- EXERCISE DETAILS: Once you have read the data below, please repeat all of it exactly.
———
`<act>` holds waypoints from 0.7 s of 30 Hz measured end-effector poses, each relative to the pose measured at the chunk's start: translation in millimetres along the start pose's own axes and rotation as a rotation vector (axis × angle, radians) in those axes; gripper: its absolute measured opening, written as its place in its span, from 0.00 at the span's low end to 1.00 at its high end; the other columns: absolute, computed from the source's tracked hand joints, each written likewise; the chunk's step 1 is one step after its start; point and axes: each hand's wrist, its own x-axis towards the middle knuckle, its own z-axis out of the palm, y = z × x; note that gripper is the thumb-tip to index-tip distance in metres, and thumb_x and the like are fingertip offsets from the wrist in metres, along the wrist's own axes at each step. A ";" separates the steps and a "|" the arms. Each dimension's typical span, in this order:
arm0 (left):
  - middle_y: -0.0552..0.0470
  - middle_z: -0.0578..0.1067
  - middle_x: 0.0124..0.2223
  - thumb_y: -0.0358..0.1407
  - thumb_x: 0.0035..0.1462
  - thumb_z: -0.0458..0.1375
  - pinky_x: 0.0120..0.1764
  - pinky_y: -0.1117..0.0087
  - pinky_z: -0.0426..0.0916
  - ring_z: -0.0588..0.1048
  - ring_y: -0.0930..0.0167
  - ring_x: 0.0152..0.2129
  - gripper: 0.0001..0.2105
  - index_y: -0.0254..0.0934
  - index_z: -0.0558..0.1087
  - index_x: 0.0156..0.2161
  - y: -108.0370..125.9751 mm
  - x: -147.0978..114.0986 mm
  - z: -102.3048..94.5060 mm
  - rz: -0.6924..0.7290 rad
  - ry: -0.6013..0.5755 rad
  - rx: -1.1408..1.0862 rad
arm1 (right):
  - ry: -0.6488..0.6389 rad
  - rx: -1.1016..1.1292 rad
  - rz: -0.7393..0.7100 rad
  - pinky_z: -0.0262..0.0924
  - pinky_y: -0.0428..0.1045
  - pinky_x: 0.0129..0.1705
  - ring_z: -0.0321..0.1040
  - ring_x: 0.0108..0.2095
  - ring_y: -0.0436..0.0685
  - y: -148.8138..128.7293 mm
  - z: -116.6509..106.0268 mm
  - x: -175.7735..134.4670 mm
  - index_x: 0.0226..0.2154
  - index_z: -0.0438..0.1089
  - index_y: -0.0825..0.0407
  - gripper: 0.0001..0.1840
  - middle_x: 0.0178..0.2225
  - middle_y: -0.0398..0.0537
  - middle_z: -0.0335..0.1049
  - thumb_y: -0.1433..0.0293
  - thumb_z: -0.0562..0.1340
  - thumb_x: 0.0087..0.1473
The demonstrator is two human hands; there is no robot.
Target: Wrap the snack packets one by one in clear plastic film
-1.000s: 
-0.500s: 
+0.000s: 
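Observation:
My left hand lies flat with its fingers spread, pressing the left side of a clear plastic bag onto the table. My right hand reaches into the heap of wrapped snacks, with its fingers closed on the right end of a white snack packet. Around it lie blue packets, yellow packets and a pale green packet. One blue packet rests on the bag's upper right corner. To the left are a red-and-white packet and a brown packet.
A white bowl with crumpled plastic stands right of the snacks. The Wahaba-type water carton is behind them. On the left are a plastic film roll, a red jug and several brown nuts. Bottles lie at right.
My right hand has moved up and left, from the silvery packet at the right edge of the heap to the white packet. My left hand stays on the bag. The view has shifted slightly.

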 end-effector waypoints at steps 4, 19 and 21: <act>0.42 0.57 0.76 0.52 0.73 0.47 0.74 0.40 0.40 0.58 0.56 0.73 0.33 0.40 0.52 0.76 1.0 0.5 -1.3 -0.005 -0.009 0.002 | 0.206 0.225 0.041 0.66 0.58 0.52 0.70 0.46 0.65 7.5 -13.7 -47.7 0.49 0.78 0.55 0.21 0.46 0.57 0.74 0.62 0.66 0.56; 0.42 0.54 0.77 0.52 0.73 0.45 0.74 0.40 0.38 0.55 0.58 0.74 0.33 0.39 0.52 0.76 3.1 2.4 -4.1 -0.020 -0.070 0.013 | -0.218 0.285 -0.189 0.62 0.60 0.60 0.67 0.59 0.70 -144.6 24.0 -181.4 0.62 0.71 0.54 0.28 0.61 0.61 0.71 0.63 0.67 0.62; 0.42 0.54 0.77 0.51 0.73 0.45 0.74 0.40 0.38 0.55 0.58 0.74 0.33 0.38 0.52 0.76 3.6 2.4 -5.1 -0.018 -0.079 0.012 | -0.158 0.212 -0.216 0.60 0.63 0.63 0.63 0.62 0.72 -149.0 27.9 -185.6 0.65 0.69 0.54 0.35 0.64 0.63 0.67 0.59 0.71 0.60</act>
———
- RESULT:
`<act>` holds waypoints from 0.7 s of 30 Hz measured end-effector poses, each relative to the pose measured at the chunk's start: translation in millimetres along the start pose's own axes and rotation as a rotation vector (axis × angle, radians) in those axes; gripper: its absolute measured opening, written as its place in its span, from 0.00 at the span's low end to 1.00 at its high end; the other columns: absolute, computed from the source's tracked hand joints, each written likewise; the chunk's step 1 is one step after its start; point and axes: each hand's wrist, its own x-axis towards the middle knuckle, its own z-axis out of the palm, y = z × x; note that gripper is the thumb-tip to index-tip distance in metres, and thumb_x and the like are fingertip offsets from the wrist in metres, along the wrist's own axes at each step. A ";" separates the steps and a "|" the arms. Each dimension's typical span, in this order:
arm0 (left):
  - middle_y: -0.0552..0.0470
  - middle_z: -0.0578..0.1067
  - middle_x: 0.0124..0.2223
  - thumb_y: -0.0358..0.1407
  - thumb_x: 0.0035..0.1462
  - thumb_z: -0.0458..0.1375
  - pinky_x: 0.0120..0.1764
  - pinky_y: -0.1117..0.0087
  - pinky_z: -0.0426..0.0916
  - ring_z: -0.0588..0.1048
  - ring_y: -0.0930..0.0167
  - ring_x: 0.0152..0.2129
  - gripper: 0.0001..0.2105
  - index_y: -0.0254..0.0934
  - index_z: -0.0558..0.1087
  - index_x: 0.0156..0.2161
  - y: -108.0370..125.9751 mm
  - x: -147.0978..114.0986 mm
  - z: -102.3048..94.5060 mm
  - rz: -0.6924..0.7290 rad
  - ry: -0.6013..0.5755 rad
  - rx: -1.1408..1.0862 rad
arm1 (right):
  - ry: -0.6488..0.6389 rad
  - rx: -1.1016..1.1292 rad
  - rz: -0.7393..0.7100 rad
  - pinky_z: -0.0262..0.0924
  - pinky_y: -0.0428..0.1045
  - pinky_x: 0.0129..0.1705
  - ring_z: -0.0321..0.1040
  - ring_x: 0.0108..0.2095
  - ring_y: -0.0436..0.0685
  - y: -148.8138..128.7293 mm
  - z: -116.6509..106.0268 mm
  - x: -175.7735..134.4670 mm
  - index_x: 0.0226..0.2154
  - index_z: -0.0438..0.1089
  - index_y: -0.0825..0.0407
  - gripper: 0.0001..0.1840
  - middle_x: 0.0178..0.2225
  - middle_y: -0.0398..0.0537
  - middle_z: -0.0335..0.1049
  - thumb_y: -0.1433..0.0293
  - thumb_z: -0.0562..0.1340
  - thumb_x: 0.0087..0.1473
The demonstrator is two human hands; there is no robot.
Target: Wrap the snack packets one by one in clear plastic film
-1.000s: 
-0.500s: 
+0.000s: 
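Observation:
My left hand lies flat with its fingers spread, pressing the left side of a clear plastic bag onto the table. My right hand reaches into the heap of wrapped snacks, with its fingers closed on the right end of a white snack packet. Around it lie blue packets, yellow packets and a pale green packet. One blue packet rests on the bag's upper right corner. To the left are a red-and-white packet and a brown packet.
A white bowl with crumpled plastic stands right of the snacks. The Wahaba-type water carton is behind them. On the left are a plastic film roll, a red jug and several brown nuts. Bottles lie at right.
My right hand has moved up and left, from the silvery packet at the right edge of the heap to the white packet. My left hand stays on the bag. The view has shifted slightly.
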
 end-effector waypoints at steps 4, 19 and 21: <act>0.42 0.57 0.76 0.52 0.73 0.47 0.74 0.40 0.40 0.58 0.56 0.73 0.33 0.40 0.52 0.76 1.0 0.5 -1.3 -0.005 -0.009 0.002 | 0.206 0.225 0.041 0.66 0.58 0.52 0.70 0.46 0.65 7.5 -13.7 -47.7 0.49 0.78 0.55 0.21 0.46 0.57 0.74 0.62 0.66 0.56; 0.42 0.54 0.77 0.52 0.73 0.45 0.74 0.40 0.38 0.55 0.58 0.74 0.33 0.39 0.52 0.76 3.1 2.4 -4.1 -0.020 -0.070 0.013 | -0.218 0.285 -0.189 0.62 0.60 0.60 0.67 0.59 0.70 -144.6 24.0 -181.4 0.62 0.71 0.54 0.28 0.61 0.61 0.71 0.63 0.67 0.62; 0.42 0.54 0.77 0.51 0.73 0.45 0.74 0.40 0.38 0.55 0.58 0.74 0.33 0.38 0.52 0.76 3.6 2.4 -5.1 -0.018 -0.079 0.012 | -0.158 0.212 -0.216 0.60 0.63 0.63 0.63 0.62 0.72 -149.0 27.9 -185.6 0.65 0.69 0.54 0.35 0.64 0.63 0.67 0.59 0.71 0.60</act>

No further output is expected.